Bento Was Our Anthem, What Song Will Save Us Now?

TWENTY-seven years have passed since student voices reverberated through the streets of Jakarta, demanding sweeping reforms to dismantle the New Order regime. May 1998 remains a historic milestone, marking the moment when university students emerged as catalysts for change, toppling authoritarian power through sheer collective will.

Photo: Claudio Schwarz/Unsplash.

Their actions were not merely fueled by youthful idealism, but by a profound moral obligation to respond to a nation in crisis: economically, politically, and in terms of public trust. Students from across Indonesia converged on the capital with clear, uncompromising demands -- resign, prosecute corrupt officials, eradicate corruption, collusion, and nepotism (KKN), and initiate total reform.

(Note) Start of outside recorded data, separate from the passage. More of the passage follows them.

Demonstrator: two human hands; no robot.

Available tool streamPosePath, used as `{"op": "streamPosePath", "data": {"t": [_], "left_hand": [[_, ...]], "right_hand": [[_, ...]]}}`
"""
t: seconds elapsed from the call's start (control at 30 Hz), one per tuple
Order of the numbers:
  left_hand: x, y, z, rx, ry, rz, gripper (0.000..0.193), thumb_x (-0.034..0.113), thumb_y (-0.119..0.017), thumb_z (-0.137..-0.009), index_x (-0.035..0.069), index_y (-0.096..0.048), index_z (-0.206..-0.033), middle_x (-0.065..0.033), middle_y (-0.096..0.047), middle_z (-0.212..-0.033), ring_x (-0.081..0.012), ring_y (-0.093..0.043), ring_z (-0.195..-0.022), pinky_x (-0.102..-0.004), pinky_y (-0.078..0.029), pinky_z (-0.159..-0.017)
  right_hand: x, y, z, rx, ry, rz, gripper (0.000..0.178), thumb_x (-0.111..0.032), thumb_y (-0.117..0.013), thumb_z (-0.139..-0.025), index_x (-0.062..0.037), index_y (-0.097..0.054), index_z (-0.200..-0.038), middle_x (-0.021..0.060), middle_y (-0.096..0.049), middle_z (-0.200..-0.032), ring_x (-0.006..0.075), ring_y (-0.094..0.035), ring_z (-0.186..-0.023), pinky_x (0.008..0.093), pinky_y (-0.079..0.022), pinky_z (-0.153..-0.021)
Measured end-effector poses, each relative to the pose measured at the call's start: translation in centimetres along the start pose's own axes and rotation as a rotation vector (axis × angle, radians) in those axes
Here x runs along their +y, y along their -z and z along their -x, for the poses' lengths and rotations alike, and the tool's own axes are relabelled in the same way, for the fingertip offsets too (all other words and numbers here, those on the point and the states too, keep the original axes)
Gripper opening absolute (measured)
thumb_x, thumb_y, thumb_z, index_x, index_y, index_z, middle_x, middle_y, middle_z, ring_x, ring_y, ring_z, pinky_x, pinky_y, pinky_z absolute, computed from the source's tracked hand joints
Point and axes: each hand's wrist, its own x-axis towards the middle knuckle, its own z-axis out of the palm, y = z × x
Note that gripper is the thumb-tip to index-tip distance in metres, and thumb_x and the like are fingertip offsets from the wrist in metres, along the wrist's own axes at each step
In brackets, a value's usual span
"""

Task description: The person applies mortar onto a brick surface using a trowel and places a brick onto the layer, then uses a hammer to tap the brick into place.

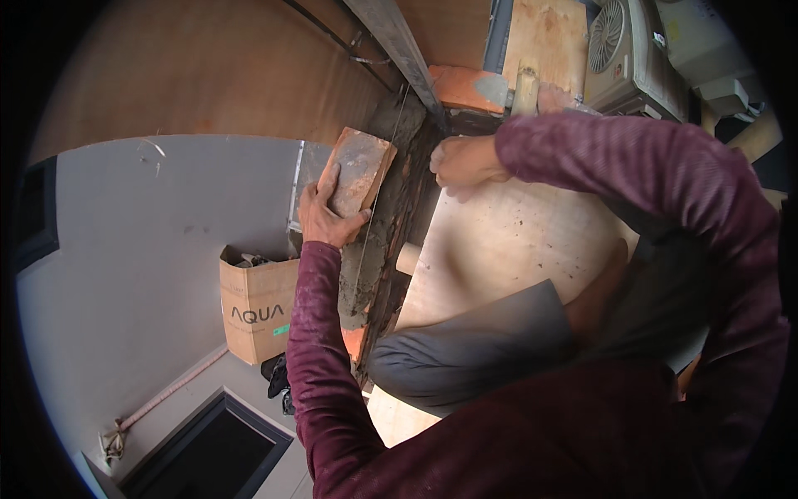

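Note:
My left hand (332, 212) grips an orange brick (359, 170), grey with mortar on its upper face, with fingers over the face and thumb at the lower edge. The brick is tilted over the left side of a narrow wall topped with wet grey mortar (363, 274). A thin string line (378, 204) runs along the mortar. Across the wall, my right hand (470, 162) is closed with curled fingers near the wooden board's far edge. What it may hold is hidden. Beyond it, an orange brick (465, 88) with a mortar patch lies near a short wooden handle (526, 90).
My bent leg (474, 341) rests on the wooden board (515, 241). A cardboard box (258, 308) stands below on the left. An outdoor fan unit (632, 54) is at the far right. A metal bar (395, 50) slants down to the wall beside a brown panel (208, 66).

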Motion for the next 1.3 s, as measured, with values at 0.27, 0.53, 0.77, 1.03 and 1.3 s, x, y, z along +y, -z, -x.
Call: {"op": "streamPosePath", "data": {"t": [0.27, 0.53, 0.77, 1.03, 1.3], "left_hand": [[2.3, -4.0, -4.0, -0.036, -0.073, 0.140, 0.097, 0.032, -0.086, -0.053, 0.012, -0.054, -0.142, -0.0207, -0.056, -0.118, -0.0360, -0.057, -0.111, -0.0425, -0.046, -0.100], [0.5, -5.7, -3.3, 0.002, -0.017, 0.152, 0.094, 0.038, -0.088, -0.055, 0.014, -0.056, -0.140, -0.0216, -0.052, -0.123, -0.0357, -0.052, -0.119, -0.0447, -0.045, -0.102], [2.2, -7.8, -5.9, 0.174, -0.110, 0.108, 0.085, 0.042, -0.089, -0.053, 0.015, -0.064, -0.130, -0.0204, -0.046, -0.124, -0.0368, -0.051, -0.117, -0.0461, -0.047, -0.099], [2.0, -9.9, -6.4, 0.249, -0.163, 0.118, 0.068, 0.040, -0.090, -0.055, 0.019, -0.074, -0.118, -0.0121, -0.053, -0.109, -0.0322, -0.054, -0.103, -0.0432, -0.046, -0.092], [2.6, -10.6, -7.6, 0.234, -0.174, 0.134, 0.064, 0.041, -0.089, -0.057, 0.023, -0.075, -0.117, -0.0081, -0.056, -0.116, -0.0311, -0.052, -0.105, -0.0432, -0.043, -0.093]], "right_hand": [[6.0, -0.6, -13.4, -0.355, 0.411, -1.010, 0.015, -0.027, -0.061, -0.096, -0.0152, -0.061, -0.105, 0.0068, -0.065, -0.095, 0.0265, -0.067, -0.081, 0.0479, -0.058, -0.078], [1.1, -9.5, -7.1, 0.390, 0.398, -0.952, 0.044, -0.018, -0.053, -0.100, -0.0158, -0.044, -0.144, 0.0101, -0.056, -0.132, 0.0243, -0.062, -0.111, 0.0428, -0.053, -0.096], [-3.2, -10.5, -1.8, 0.543, 0.554, -1.094, 0.058, 0.004, -0.040, -0.095, -0.0047, -0.034, -0.153, 0.0129, -0.058, -0.134, 0.0196, -0.062, -0.110, 0.0296, -0.052, -0.094], [-2.9, -10.3, -2.2, 0.698, 0.523, -0.970, 0.061, 0.007, -0.037, -0.089, -0.0014, -0.041, -0.149, 0.0203, -0.045, -0.149, 0.0233, -0.052, -0.128, 0.0276, -0.044, -0.104], [-3.1, -9.8, -2.6, 0.716, 0.662, -1.009, 0.061, 0.008, -0.041, -0.086, 0.0002, -0.045, -0.146, 0.0188, -0.055, -0.137, 0.0208, -0.061, -0.111, 0.0265, -0.051, -0.092]]}}
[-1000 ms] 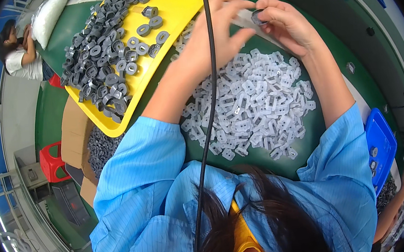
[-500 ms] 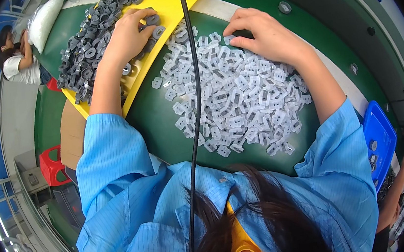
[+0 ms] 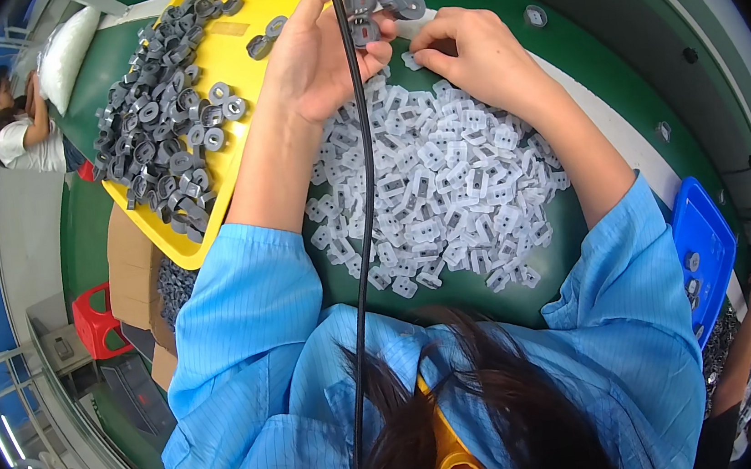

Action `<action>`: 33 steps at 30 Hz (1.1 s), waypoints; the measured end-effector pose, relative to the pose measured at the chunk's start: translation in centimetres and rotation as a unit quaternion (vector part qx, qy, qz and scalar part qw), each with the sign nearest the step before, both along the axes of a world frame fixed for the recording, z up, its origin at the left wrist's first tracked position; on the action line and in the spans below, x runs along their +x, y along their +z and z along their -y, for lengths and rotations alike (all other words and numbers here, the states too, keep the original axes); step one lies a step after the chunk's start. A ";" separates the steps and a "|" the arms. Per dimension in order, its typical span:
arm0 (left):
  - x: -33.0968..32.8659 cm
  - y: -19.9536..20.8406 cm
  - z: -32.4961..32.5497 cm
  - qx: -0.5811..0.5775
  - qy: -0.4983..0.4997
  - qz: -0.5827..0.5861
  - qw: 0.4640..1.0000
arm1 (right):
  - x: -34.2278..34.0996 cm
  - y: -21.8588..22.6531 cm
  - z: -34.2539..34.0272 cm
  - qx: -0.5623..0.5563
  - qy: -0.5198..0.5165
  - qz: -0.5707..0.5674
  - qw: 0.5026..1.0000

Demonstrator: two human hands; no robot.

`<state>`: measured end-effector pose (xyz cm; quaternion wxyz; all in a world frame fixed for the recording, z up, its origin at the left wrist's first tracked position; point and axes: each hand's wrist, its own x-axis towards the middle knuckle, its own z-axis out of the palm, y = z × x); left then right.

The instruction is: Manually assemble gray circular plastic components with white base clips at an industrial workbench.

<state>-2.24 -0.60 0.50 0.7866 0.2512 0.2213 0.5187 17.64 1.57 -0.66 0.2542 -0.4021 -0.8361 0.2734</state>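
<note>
Turned palm up, my left hand (image 3: 321,62) holds several grey round plastic caps (image 3: 364,30) in its curled fingers, above the far side of the work surface. Close by on the right, my right hand (image 3: 477,52) pinches a small translucent white plastic piece (image 3: 412,60) between thumb and fingertips. Under and in front of both hands spreads a heap of the same translucent pieces (image 3: 443,182). To the left, a yellow tray (image 3: 234,66) carries many loose grey caps (image 3: 153,120). A black cable (image 3: 362,190) hangs across the view in front of my left hand.
A blue tray (image 3: 703,237) with a few grey parts stands at the right. Below the yellow tray is a cardboard box (image 3: 133,260) of small dark parts. A red stool (image 3: 97,323) is at the left. Other people (image 3: 26,134) work at the far left and lower right.
My left hand has left the yellow tray, moved right and turned palm up with grey caps in it. My right hand has shifted slightly, still pinching a white piece. The tray appears farther left.
</note>
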 end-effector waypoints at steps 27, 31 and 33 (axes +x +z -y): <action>0.8 -0.1 0.6 0.065 0.129 -0.187 0.972 | 1.3 0.8 -1.6 0.035 -0.094 0.017 0.995; 1.3 -0.2 0.6 0.076 0.147 -0.233 0.958 | 0.7 0.5 -0.2 0.098 -0.019 0.063 0.993; 1.2 -0.7 0.6 0.109 0.151 -0.242 0.952 | 0.8 -0.5 -0.6 0.130 0.036 0.020 0.991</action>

Today, a sobering question arises: does that same spirit still course through the veins of students in 2025? Or has it been overtaken by the race to create digital content, secure foreign scholarships, and pursue personal ambition?

Admittedly, the times have changed. Students of 1998 learned politics under an oppressive regime. Their activism was shaped by intimidation and repression. In contrast, students in 2025 have grown up in a more open democracy, albeit one increasingly dominated by commercialization and individualism.

Some suggests that Gen Z is more politically engaged in micro-issues --such as the environment, gender equity, and mental health -- than in macro-issues like corruption and national economic policy.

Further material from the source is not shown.